4,Material Science Breated Through: High Performance Alloy Printing Freedom
The early metal 3D printing techniques were constrained by material and were traditionally used for non load bearing structural parts. With the development of PM technology \, POWDER TO POWER support mainstream power to print out 12 kinds of high performance material, for example : titanium alloy \, nickel based high temperature alloy \, cobalt chromium molybdenum. The fine-grained titanium alloy powder developed by Platinum Technology has reached 92% of the fatigue strength of the forged part in the printed part, and has been successfully applied to the key parts of C919 aircraft landing gear.

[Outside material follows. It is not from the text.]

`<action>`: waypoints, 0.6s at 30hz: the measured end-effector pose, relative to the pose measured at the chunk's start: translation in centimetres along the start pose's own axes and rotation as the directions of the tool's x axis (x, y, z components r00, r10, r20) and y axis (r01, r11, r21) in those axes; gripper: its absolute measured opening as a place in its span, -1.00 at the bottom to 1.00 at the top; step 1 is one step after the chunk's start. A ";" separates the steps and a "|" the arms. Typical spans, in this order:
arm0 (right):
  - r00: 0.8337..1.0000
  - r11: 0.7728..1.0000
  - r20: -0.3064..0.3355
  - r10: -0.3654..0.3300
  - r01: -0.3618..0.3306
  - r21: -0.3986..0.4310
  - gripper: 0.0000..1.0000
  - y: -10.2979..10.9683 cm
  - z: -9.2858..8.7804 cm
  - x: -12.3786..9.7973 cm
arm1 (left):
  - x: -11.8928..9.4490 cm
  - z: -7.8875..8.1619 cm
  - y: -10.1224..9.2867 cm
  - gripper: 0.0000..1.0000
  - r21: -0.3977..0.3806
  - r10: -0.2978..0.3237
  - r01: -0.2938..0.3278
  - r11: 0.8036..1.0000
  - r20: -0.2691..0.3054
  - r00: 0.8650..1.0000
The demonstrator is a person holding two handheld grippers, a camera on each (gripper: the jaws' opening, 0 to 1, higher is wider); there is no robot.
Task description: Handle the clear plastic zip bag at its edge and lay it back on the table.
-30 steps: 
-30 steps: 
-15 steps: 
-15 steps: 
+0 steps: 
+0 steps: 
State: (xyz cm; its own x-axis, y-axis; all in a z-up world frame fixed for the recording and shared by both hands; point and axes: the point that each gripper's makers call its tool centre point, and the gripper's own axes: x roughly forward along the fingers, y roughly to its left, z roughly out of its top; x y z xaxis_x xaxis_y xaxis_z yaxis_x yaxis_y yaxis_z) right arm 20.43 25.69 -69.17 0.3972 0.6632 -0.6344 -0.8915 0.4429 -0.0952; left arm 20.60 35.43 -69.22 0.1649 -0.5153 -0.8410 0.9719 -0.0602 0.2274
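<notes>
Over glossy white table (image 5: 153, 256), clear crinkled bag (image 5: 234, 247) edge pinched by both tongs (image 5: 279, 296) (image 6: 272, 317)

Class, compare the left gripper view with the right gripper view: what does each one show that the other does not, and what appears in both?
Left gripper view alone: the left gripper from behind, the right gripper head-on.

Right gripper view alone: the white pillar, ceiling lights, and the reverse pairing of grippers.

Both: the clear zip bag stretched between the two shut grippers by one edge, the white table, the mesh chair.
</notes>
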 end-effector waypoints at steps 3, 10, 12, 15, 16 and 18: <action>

Printing of the functionally graded materials is an even more revolutionary advance. Gradient changes in material composition is achieved by employing multiple nozzles or controlling powder bed layer deposition. The custom 3D printed endoprosthesis from medical company is primarily composed of high wear-resisting cobalt chromium alloy material on the contacting side, titanium alloy internally, etc. The long-term constructed design of the prosthesis extends the process service to 25 years, 60% more than traditional.
5,The distributed manufacturing network: rebuilding the global supply chain
The "digital manufacturing" nature of metal 3D printing makes it naturally favorable for distributed production. An example of a multinational automated equipment manufacturer: after this company has a new sensor housing built at its Germany headquarters, it transferred the design data to the cloud, and then sent the data to the Chinese, Mexican and Indian 3D printing service centers to simultaneously develop global retail outlets within 72 hours, saving more than 85% compared with the traditional sea freight mode both in settling cost and in time. This 'local design global printing' approach is transforming the industrial automation equipment supply chain.
The real hit is for change in the support and maintenance regime. – A local drilling platform can 3D print the splitting hydraulic valve body and directly on-site this cut downtime for maintenance from 21 days to 72 hours; – A mining company has setup a spare parts digital library and uses portable metal printers since then, it expands the comprehensive utilization rate of equipment by 18%; This "digital spare parts" concept is changing industrial automation equipment maintenance from preventional maintenance to predictive maintenance.